Silicic volcanic rocks from the Brennecke Formation have a range in 87Sr/86Sr185 of 0·7078–0·7157 and εNd185 of −4·3 to −7·7 (Wever & Storey, 1992; I. L. Millar, unpublished data, 1998). The rhyolite with the least radiogenic 87Sr/86Sr185 (0·7078) and least negative εNd185 (−4·3) indicates lower levels of crustal contamination. The Marifil Formation rhyolites have 87Sr/86Sri ratios of ∼0·7065–0·7070 and εNdi values of ∼–4 to −6 (Pankhurst & Rapela, 1995). These values are comparable with the ‘least contaminated’ composition from the Brennecke Formation and also fall within the range of the V2 rhyolites from the Mapple and Chon Aike formations.
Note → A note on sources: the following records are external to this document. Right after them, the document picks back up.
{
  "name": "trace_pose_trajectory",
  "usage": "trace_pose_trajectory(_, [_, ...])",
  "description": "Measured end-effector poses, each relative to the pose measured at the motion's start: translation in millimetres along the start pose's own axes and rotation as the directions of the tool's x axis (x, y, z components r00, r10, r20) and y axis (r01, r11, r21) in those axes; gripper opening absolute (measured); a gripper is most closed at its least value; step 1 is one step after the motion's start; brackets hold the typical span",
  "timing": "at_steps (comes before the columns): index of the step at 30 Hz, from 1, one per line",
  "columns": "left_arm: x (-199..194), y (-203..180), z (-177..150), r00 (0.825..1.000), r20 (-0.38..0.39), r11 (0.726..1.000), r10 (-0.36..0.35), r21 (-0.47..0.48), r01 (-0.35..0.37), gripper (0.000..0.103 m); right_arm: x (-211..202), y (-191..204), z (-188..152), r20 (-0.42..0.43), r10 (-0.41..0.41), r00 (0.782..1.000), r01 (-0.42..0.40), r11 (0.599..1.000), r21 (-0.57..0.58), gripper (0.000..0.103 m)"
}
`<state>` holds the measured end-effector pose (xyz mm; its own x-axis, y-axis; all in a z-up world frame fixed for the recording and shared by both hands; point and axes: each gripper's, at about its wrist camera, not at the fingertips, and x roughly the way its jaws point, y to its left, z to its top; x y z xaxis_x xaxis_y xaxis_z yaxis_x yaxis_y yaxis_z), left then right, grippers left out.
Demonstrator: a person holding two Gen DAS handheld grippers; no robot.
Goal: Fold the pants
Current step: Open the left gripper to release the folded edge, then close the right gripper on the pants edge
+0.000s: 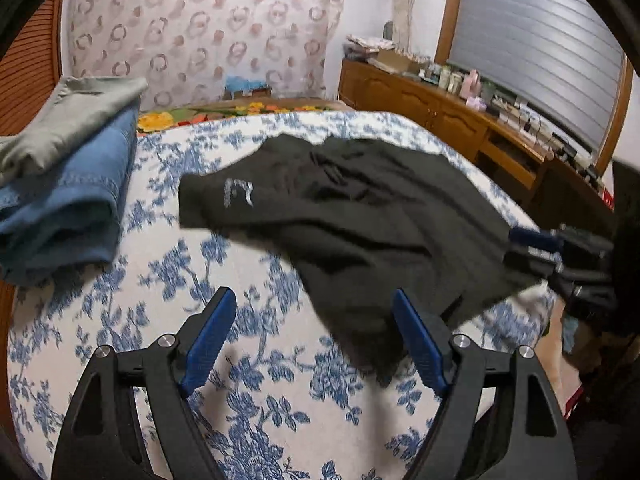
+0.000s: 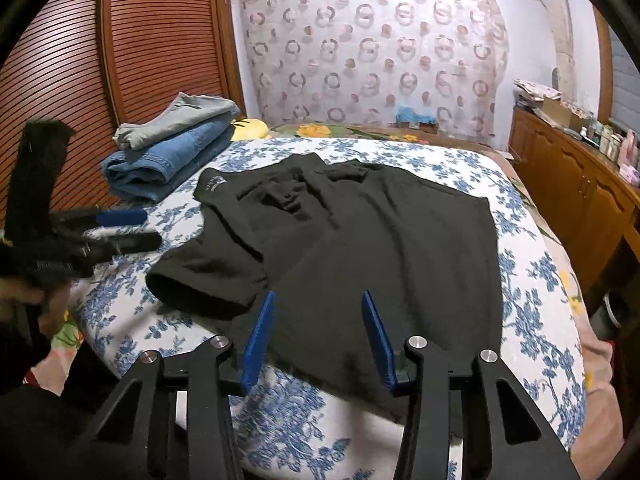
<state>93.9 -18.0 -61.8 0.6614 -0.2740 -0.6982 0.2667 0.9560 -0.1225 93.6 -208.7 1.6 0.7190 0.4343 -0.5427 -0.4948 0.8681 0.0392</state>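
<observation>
Your left gripper stands spread wide above the flowered bedcover, with nothing between its blue pads; the near hem of the black pants lies just ahead of its right pad. Your right gripper is partly spread, its pads not pressing on anything; the black pants lie directly below and ahead of it, and whether the cloth touches the pads cannot be told. The pants lie crumpled on the bedcover, a pale logo at the far left corner. Ahead and to the left of both grippers, well apart from the pants, folded blue jeans carry a folded grey garment.
</observation>
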Motion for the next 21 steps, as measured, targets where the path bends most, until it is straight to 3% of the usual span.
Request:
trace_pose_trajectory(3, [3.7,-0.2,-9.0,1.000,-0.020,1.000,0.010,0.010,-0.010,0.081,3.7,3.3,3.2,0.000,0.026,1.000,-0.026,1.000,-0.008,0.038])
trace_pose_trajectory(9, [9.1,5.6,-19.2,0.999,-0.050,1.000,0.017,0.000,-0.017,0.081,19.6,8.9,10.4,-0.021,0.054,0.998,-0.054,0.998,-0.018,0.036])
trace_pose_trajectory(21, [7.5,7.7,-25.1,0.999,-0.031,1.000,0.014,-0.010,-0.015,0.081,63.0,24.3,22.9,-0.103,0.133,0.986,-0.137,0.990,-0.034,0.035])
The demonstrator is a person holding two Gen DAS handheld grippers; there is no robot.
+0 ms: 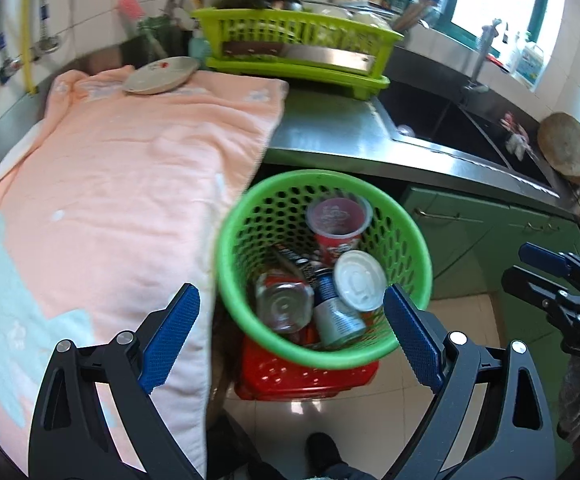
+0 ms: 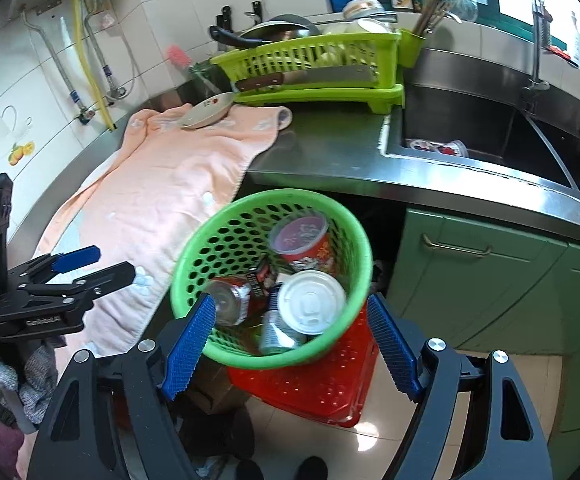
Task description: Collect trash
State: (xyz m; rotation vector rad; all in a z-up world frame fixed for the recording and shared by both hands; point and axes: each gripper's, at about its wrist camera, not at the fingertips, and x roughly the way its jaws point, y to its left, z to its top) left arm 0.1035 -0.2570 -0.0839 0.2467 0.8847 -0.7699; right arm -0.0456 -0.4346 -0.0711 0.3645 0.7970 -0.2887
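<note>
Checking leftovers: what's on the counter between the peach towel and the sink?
Bare steel counter between towel and sink, clearest in the right wrist view.

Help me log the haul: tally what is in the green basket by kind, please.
In the green basket:
Red cups: 1
White-lidded cups: 1
Cans: 2, red can and blue-and-white can
Dark carton: 1
Total: 5 visible; more may be hidden below.
</note>
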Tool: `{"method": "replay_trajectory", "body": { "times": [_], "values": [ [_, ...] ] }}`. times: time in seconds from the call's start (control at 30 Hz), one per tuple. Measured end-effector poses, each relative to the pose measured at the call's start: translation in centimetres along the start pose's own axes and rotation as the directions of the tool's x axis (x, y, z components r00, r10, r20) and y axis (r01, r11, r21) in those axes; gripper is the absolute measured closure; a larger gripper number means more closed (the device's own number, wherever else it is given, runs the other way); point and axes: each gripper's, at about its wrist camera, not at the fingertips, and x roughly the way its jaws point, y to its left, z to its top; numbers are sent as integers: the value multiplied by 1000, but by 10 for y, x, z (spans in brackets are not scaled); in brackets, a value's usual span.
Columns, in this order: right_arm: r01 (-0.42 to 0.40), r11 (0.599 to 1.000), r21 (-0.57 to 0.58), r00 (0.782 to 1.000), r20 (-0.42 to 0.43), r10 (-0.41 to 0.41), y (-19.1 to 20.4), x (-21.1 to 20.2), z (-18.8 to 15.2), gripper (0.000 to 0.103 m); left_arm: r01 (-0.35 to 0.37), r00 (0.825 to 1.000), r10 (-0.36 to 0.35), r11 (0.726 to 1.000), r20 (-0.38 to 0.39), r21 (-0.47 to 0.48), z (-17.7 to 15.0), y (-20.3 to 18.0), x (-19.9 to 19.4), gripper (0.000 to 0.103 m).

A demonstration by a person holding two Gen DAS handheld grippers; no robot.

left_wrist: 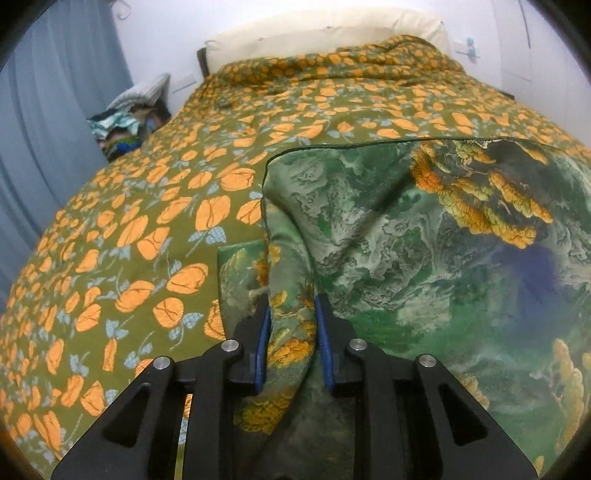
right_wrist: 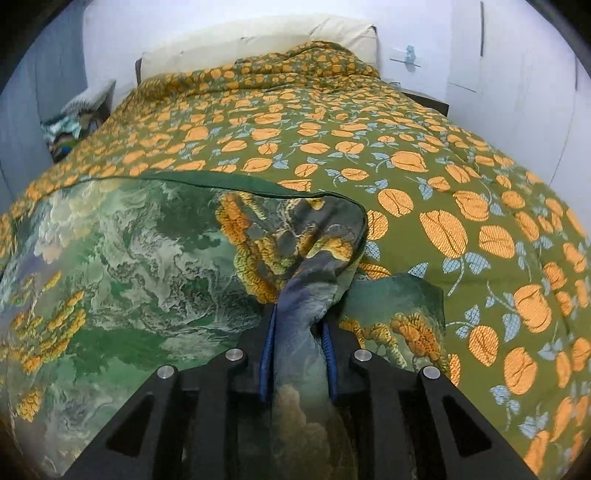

Pankhurst & Rapela (1995) interpreted rhyolites of the Marifil (V1) and Chon Aike (V2) formations to have been generated from andesitic parent magmas via multi-stage partial melting and fractionation. The parent andesite was generated by partial melting of ‘Grenvillian’ age lower crust. However, if the heat source for partial melting is related to basaltic underplating, the derivation of intermediate to silicic magmas with uniform isotope chemistry is better explained using the MASH (mixing, assimilation, storage and homogenization) hypothesis. We suggest that the process of deep crustal MASH, as defined by Hildreth & Moorbath (1988) was the dominant process in the lower crust of the proto-Pacific margin of Gondwana, leading to the development of intermediate to silicic magma with a uniform isotopic signature.

Basaltic underplating associated with subduction or mantle plume-related melting is interpreted to have induced lower-crustal melting. The MASH hypothesis predicts that the lower-crustal partial melts and mafic underplate mix, assimilate and homogenize. The magma would then crystallize or fractionate further to re-establish buoyant ascent. Compositionally, the magma would be andesite–dacite, and have a homogeneous ‘base-level’ isotopic signature, characteristic of that particular MASH domain. It is predicted from the close grouping of isotopic values that the MASH domain would have had a base-level isotopic signature of ∼0·7070 (87Sr/86Sri) and ∼–3 (εNdi). Variations in this ‘base-level’ isotopic signature can be attributed to subtle differences in the MASH domain, or variable amounts of upper–middle-crustal contamination.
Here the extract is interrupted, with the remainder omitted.